Ate Visser (16-FS-016)
According to current theory, about 15 billion years ago, matter and antimatter were created in equal amounts in the Big Bang. It is not known why all the matter and antimatter did not annihilate each other in the intervening years and leave behind a universe nearly devoid of matter such as stars and planets. In the Standard Model of particle physics, there is no mechanism that leads to a significant excess of matter over antimatter. Therefore, something substantial must be missing in the theory. The observation of a permanent electric dipole moment in an atom would signal the long-sought-after presence of a mechanism known as time-reversal violation, to explain matter–antimatter asymmetry. An electric dipole moment is a measure of the separation of positive and negative electrical charges in a system of electric charges. The most promising place to observe this mechanism in action is thought to be in nuclei with an octupole-deformed shape (a nucleus with eight poles), such as the short-lived (25-minute half-life) radioactive isotope radon-223. The observation of a permanent electric dipole moment in such an atom would have far-reaching consequences for both particle physics and cosmology. We plan to evaluate the feasibility of extracting the short-lived radon isotope radon-223, at sufficient quantities and purity for electric dipole moment measurements, from the aqueous beam dump at the Facility for Rare Isotope Beams when it comes online at Michigan State University in about seven years. Our feasibility study will produce design recommendations for a large-scale radon collection system. We will test a small-scale system, and determine the viability and hazards specific to extracting and purifying short-lived radioactive noble gases.

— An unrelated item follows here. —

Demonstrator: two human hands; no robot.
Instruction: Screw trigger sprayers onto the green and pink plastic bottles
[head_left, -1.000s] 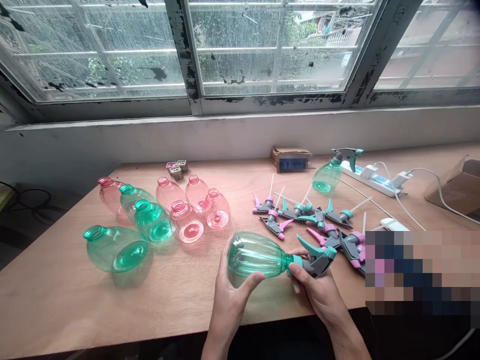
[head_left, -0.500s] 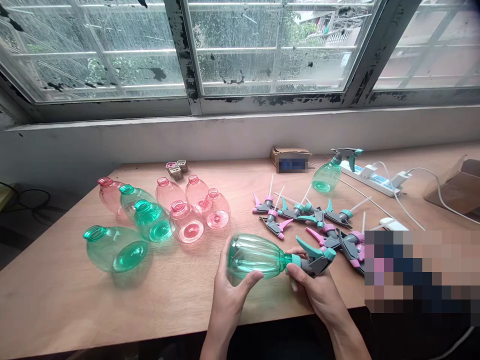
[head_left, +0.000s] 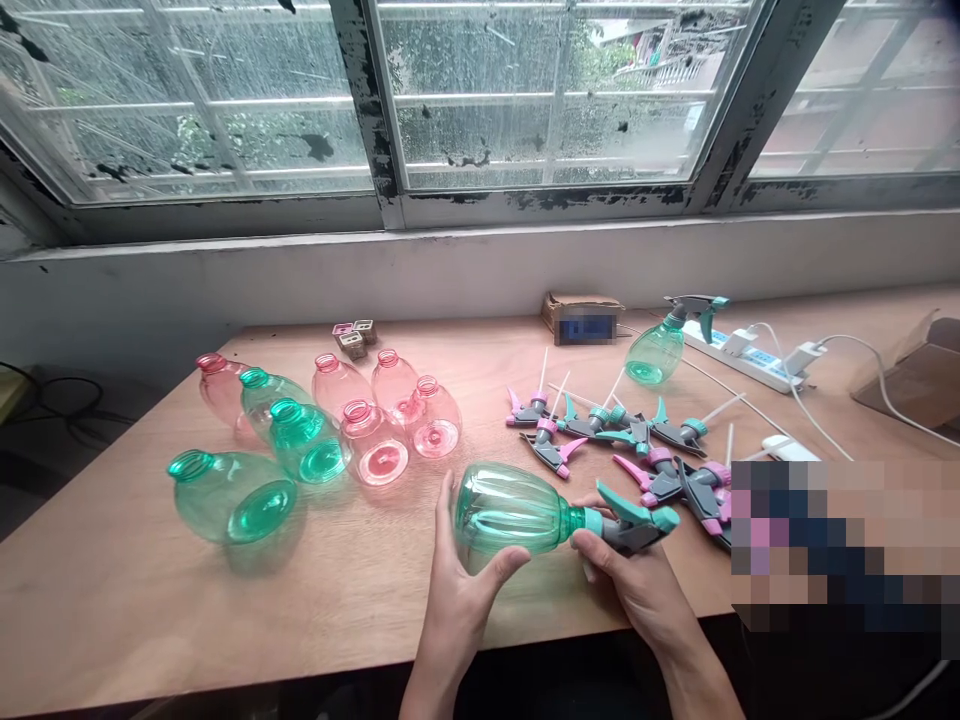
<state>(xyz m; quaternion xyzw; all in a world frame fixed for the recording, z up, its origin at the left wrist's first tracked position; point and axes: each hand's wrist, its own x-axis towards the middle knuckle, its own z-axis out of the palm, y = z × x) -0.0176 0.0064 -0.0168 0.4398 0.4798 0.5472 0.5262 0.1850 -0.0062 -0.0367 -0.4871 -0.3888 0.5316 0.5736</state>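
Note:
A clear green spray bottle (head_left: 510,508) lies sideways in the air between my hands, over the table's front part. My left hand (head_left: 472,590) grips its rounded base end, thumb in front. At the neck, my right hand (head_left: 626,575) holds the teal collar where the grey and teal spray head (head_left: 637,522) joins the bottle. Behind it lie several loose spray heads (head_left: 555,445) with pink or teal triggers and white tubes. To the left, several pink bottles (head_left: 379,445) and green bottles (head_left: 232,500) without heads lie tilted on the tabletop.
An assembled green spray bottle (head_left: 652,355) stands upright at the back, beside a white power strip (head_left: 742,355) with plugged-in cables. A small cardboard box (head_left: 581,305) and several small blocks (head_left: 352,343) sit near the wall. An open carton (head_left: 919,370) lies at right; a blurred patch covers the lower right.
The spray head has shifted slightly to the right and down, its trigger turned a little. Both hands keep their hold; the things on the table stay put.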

The Laboratory’s combined expertise in National Ignition Facility diagnostics, noble-gas mass spectrometry, gas–liquid interphases, and nuclear science capabilities creates a unique opportunity for us to study the feasibility of collecting radon at the Facility for Rare Isotope Beams. We expect to determine the feasibility of scaling a system to yield sufficient quantities of high-purity radon for electric dipole moment measurements. The achievable yield will be the product of the radon production and capture in the coolant at the Facility for Rare Isotope Beams, as well as the product of the gas extraction, purification, and transfer efficiency. We intend to supply the engineering parameters for scaling up a small system to the actual dimensions of the Facility for Rare Isotope Beams, as well as considerations for the design to increase feasibility and yield of collections of high-purity radon. We will also address safety issues necessary to successful radon collection, and draw on Livermore’s expertise in nuclear and chemical sciences to establish strong leadership roles at the facility. This work will help establish an important capability of the facility that will contribute to expanded nuclear science capabilities relevant to Livermore’s broader missions in stockpile stewardship and nuclear forensics.

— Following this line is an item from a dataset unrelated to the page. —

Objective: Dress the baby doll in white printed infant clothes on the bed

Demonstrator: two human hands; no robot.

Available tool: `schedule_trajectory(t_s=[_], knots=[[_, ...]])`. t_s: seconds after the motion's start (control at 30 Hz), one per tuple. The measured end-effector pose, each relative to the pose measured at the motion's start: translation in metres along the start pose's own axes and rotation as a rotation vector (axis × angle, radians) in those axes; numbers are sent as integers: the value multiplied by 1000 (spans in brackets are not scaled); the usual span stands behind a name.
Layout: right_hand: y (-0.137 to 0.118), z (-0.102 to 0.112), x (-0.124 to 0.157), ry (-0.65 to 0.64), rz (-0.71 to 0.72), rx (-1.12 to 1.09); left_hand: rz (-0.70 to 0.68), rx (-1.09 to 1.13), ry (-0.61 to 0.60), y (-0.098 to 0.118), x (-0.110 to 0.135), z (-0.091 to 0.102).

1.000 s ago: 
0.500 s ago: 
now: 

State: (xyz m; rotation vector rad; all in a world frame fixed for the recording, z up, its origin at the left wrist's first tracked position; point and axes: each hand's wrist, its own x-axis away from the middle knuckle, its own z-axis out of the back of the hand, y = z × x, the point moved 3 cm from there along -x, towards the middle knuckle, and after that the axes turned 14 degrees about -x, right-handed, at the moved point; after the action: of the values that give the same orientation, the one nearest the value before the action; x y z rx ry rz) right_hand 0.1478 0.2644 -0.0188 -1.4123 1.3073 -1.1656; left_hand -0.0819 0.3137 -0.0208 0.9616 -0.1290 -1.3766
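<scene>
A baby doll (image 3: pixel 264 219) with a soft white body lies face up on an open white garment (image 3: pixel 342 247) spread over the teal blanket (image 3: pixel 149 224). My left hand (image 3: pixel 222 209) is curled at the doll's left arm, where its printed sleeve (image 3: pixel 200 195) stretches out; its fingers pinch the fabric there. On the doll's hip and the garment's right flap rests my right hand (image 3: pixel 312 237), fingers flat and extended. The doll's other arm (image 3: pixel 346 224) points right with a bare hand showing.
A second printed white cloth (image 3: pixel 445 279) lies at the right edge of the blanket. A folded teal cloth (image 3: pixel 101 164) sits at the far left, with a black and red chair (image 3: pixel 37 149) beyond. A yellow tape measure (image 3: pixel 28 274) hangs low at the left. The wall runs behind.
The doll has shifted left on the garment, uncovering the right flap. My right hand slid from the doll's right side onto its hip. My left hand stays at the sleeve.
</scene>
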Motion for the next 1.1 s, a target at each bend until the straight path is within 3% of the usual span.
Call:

The search for electric dipole moments is anticipated to be a major high-profile research effort at the Facility for Rare Isotope Beams. Our study is well-positioned to bring Livermore expertise and capabilities together to investigate how to safely and successfully collect the radon needed to realize this major science goal. Our study will strengthen the nuclear, chemical, and isotopic science and technology core competency, and support the Laboratory’s missions in stockpile stewardship and related areas by delivering relevant new technological capabilities.

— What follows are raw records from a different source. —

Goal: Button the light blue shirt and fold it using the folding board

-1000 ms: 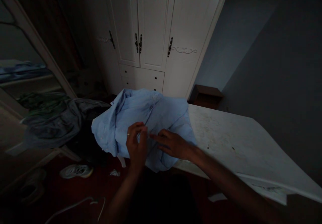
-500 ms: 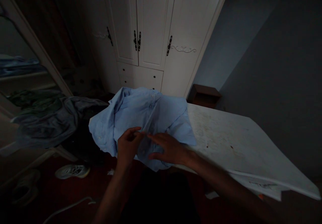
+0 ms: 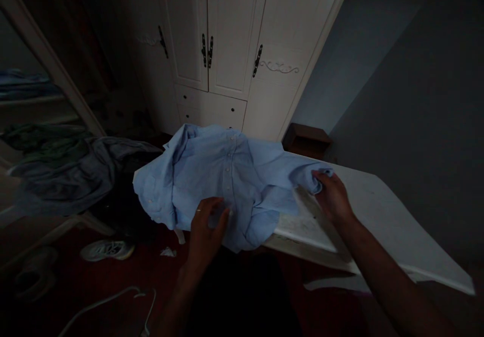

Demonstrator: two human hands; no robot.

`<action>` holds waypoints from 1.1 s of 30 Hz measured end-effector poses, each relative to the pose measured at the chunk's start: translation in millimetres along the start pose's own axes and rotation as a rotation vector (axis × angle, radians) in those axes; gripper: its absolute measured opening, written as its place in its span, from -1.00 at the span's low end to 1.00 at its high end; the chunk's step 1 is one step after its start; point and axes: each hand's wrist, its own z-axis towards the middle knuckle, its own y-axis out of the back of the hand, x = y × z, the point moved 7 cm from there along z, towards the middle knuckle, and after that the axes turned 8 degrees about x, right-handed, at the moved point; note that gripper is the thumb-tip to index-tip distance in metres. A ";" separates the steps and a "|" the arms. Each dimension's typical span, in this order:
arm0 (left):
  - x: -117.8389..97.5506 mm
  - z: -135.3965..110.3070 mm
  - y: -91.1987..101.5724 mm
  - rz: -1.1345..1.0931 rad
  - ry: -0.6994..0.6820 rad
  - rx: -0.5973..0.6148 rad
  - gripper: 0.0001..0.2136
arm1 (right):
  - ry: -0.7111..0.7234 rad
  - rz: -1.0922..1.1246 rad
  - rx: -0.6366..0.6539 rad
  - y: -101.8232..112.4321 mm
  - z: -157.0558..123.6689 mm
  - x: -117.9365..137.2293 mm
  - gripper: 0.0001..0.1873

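Observation:
A light blue button-up shirt (image 3: pixel 204 170) lies spread on the white tabletop, its row of buttons running down the front toward me. My right hand (image 3: pixel 335 198) is closed on the end of one sleeve, the cuff bunched at the fingertips, with the sleeve stretched out to the right over the table. Over the lower front of the shirt, beside the button strip, is my left hand (image 3: pixel 207 228). Its fingers are curved, thumb and forefinger apart, and a ring shows on one finger. Whether it touches the cloth is hard to see.
The white table (image 3: pixel 393 226) extends to the right. A white wardrobe (image 3: pixel 227 29) stands behind, near a small brown box-shaped stand (image 3: pixel 308 140). Dark clothes (image 3: pixel 75 175) are heaped at left. A shoe (image 3: pixel 108 250) and a white hanger (image 3: pixel 102 304) lie on the red floor.
My right hand has moved right from the shirt's lower front and drawn a sleeve out over the table. The shirt's front now lies flatter. My left hand has shifted slightly right.

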 end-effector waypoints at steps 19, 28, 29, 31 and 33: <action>55.7 -39.4 -51.7 -0.612 0.656 0.183 -0.64 | 0.549 -0.860 0.620 -99.3 -106.6 6.7 -0.59; -4.6 -20.3 -32.4 -0.662 0.409 0.202 -0.69 | 0.402 -0.741 0.599 -149.0 -130.0 -11.6 -0.10; -7.1 -20.0 -31.7 -0.639 0.408 0.205 -0.68 | 0.371 -0.700 0.554 -147.5 -124.1 -11.3 -0.24; -6.2 -19.9 -27.6 -0.556 0.403 0.178 -0.70 | 0.285 -0.589 0.502 -142.1 -109.6 -10.8 -0.52; -1.3 -19.3 -19.7 -0.423 0.364 0.106 -0.74 | 0.154 -0.436 0.510 -136.3 -94.4 -13.3 -0.66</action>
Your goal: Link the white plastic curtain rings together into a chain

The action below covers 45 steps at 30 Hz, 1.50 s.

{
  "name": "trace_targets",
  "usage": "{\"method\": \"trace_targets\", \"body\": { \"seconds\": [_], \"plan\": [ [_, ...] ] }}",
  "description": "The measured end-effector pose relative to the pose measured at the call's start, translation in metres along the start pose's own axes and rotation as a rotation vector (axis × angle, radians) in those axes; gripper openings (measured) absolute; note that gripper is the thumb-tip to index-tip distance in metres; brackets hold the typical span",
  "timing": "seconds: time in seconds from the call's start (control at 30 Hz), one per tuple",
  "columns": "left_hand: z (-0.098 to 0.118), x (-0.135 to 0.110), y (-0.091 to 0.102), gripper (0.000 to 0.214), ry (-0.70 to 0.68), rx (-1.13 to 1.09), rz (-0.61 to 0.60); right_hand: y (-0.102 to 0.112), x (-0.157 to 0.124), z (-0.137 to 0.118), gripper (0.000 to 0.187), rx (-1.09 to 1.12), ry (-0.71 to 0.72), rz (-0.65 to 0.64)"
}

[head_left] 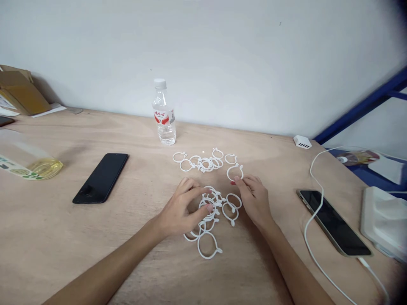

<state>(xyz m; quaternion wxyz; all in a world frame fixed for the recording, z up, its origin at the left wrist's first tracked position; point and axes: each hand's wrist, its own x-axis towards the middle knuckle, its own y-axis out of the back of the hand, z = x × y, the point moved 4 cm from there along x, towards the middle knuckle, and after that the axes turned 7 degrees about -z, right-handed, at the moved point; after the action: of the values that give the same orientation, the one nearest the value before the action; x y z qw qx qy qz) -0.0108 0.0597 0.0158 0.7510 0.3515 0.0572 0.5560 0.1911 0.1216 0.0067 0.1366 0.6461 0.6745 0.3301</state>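
My right hand [256, 199] pinches a white plastic curtain ring [228, 169] between thumb and fingers, holding it up at the right of the rings. My left hand [182, 209] rests over a near pile of similar rings [207, 245], its thumb and index finger spread apart and touching or just above the upper ones. Two overlapping rings [230, 220] lie between the near pile and my right hand. Farther back, a second loose group of white rings [186, 165] lies on the wooden table [152, 271]. Some rings are partly covered by my left hand.
A water bottle [163, 116] stands behind the rings. A black phone [101, 178] and a lying bottle of yellow liquid [47, 167] are at left, near a cardboard box [22, 91]. At right are a second phone [333, 224], a white cable [305, 231] and a white power strip [386, 220].
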Motion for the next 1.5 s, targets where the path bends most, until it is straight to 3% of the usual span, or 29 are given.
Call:
{"method": "trace_targets", "body": {
  "seconds": [0.07,0.2,0.33,0.57,0.7,0.83,1.0,1.33,1.5],
  "plan": [
    [-0.002,0.000,0.001,0.037,0.003,-0.020,0.045,0.000,-0.006,-0.017,0.030,0.048,0.084,-0.024],
    [-0.003,-0.001,0.002,0.055,-0.030,-0.040,0.146,-0.011,-0.021,-0.049,0.031,0.119,0.236,-0.193],
    [-0.001,-0.002,0.000,0.059,-0.102,-0.050,0.126,-0.022,-0.031,-0.063,0.025,0.169,0.336,-0.308],
    [-0.001,-0.003,0.005,0.053,-0.177,-0.058,0.231,-0.027,-0.034,-0.069,0.033,0.276,0.263,-0.471],
    [-0.006,-0.002,0.007,0.040,-0.073,-0.156,0.281,-0.028,-0.037,-0.075,0.032,0.220,0.294,-0.516],
    [-0.010,-0.001,0.008,0.036,0.032,-0.197,0.308,-0.027,-0.035,-0.070,0.033,0.142,0.293,-0.431],
    [-0.007,-0.001,0.006,0.041,-0.066,-0.167,0.268,-0.018,-0.026,-0.049,0.025,0.240,0.166,-0.196],
    [0.000,-0.001,0.004,0.046,-0.139,-0.132,0.193,-0.022,-0.026,-0.046,0.018,0.343,0.168,-0.184],
    [0.000,0.000,0.004,0.036,-0.081,-0.137,0.212,-0.024,-0.029,-0.047,0.017,0.303,0.209,-0.158]
  ]
}}
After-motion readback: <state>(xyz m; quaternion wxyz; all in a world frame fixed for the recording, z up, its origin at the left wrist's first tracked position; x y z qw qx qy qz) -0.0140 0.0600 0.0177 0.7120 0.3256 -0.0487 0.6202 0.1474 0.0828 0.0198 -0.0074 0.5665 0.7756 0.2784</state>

FY16 Accomplishments and Results
In FY16 we (1) completed the scope of work for the gas extraction system design (see figure) and requested quotes from the manufacturer, (2) compared and modified existing noble gas purification designs for online xenon collection, (3) estimated radon sorption temperatures from scarce literature on noble gas sorption on stainless steel surfaces, and (4) gathered information about ongoing efforts on noble gas (krypton) harvesting at the National Superconducting Cyclotron Laboratory from colleagues at Michigan State University.